Madeleine Moon Portrait Mrs Moon
- Hansard - -

Does my hon. Friend agree that one of the risks we will face if we do not use therapies such as the one he is describing so excellently is a cohort effect, leaving young people of this generation with a sense of failure and hopelessness and with poor self-image and self-worth?

Chris Ruane Portrait Chris Ruane
- Hansard - - - Excerpts

Absolutely, and my next point leads directly to that. People who are more mindful have higher and more stable self-esteem that is less dependent on external factors, which is important in this day and age. Young people feel pressure from their peers, the media and, most significantly, advertising. They are told that if they do not have a particular type of trainers or shirt they are less than normal. There is a lot of pressure out there, and mindfulness is known to help young people rediscover the important things in life.

People who are more mindful enjoy more satisfying relationships, are better at communicating and less troubled by relationship conflict. Mindfulness is correlated with emotional intelligence. Being more mindful is linked to higher success in reaching academic and personal goals. If we aim to raise educational standards, this could be a good way of doing it—a point I will move on to in greater detail in a moment.
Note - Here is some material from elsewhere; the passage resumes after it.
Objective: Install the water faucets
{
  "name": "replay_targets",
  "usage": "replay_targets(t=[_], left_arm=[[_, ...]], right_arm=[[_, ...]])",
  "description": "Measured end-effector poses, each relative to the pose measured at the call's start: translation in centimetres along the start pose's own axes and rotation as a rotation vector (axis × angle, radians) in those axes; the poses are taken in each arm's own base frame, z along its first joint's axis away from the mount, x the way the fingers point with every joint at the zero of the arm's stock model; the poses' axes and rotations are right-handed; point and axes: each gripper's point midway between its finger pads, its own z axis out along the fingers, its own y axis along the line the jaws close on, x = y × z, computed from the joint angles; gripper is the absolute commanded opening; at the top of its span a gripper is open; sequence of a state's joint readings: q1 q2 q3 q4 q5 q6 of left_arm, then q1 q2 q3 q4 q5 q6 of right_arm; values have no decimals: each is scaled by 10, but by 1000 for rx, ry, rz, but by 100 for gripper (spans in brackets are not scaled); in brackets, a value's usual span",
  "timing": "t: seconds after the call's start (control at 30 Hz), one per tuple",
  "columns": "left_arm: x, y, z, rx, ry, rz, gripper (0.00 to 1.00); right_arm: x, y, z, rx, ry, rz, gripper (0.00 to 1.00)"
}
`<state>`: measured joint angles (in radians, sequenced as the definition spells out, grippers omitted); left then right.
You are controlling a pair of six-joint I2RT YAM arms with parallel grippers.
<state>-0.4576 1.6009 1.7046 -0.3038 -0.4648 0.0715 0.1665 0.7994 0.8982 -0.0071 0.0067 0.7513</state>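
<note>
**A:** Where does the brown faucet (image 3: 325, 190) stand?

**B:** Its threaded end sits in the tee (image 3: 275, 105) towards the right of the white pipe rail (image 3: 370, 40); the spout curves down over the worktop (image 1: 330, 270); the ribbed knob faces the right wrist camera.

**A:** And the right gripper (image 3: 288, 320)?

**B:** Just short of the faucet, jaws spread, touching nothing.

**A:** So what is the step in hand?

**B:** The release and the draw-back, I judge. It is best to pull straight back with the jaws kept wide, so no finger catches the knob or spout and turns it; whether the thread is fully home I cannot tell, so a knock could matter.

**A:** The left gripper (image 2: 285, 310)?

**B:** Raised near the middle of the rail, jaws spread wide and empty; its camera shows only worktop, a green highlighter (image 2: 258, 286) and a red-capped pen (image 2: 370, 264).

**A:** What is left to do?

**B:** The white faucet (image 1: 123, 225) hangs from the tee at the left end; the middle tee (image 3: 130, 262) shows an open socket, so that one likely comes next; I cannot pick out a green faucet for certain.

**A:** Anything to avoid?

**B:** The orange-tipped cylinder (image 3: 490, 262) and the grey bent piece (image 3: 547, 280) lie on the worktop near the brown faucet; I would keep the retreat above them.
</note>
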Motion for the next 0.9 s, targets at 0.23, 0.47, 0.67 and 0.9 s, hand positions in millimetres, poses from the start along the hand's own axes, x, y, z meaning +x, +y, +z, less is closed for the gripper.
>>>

Practising meditation has repeatedly been shown to improve people’s attention. It can be used instead of drugs such as Ritalin to treat attention deficit hyperactivity disorder. More generally, it has been shown to increase blood flow, reduce blood pressure and protect people from cardiovascular disease. People who use mindfulness and meditation are half as likely to see their GP as those who do not. Let us just imagine the benefits for the health service of cutting GP visits by 50%. These are all excellent initiatives.

To show the relevance of mindfulness, I will give some key statistics. Between 12% and 15% of children on any one day will declare themselves to be unhappy, and 29% of them were living in poverty at the height of the Tory regime. That figure was reduced to 20%. Around 10% of five-year-olds are obese, and the figure rises to 20% for 10-year-olds. Around 20% of children will experience mental illness during childhood, and the figure rises to 45% for looked-after children and 72% for children in institutional care. Mindfulness could play a great role in helping to reduce that.

Mindfulness can also be used in the workplace. I recommend to Members the book, “The Mindful Workplace”, by Michael Chaskalson. It contains recommended and proven therapies which have helped to stabilise people in work and have been used by the Rhyl city strategy. We have had training days in north Wales attended by 120 businesses, because they could see the relevance of mindfulness to them. They can spot the patterns in their workplace when a worker is off for one day a week, then two days, and then three days—and after six months they might be off for a lifetime. Mindfulness-based workplace techniques can be used to stabilise people in the workplace. Indeed, there will be another event this April, which I will attend, based on the work in that book.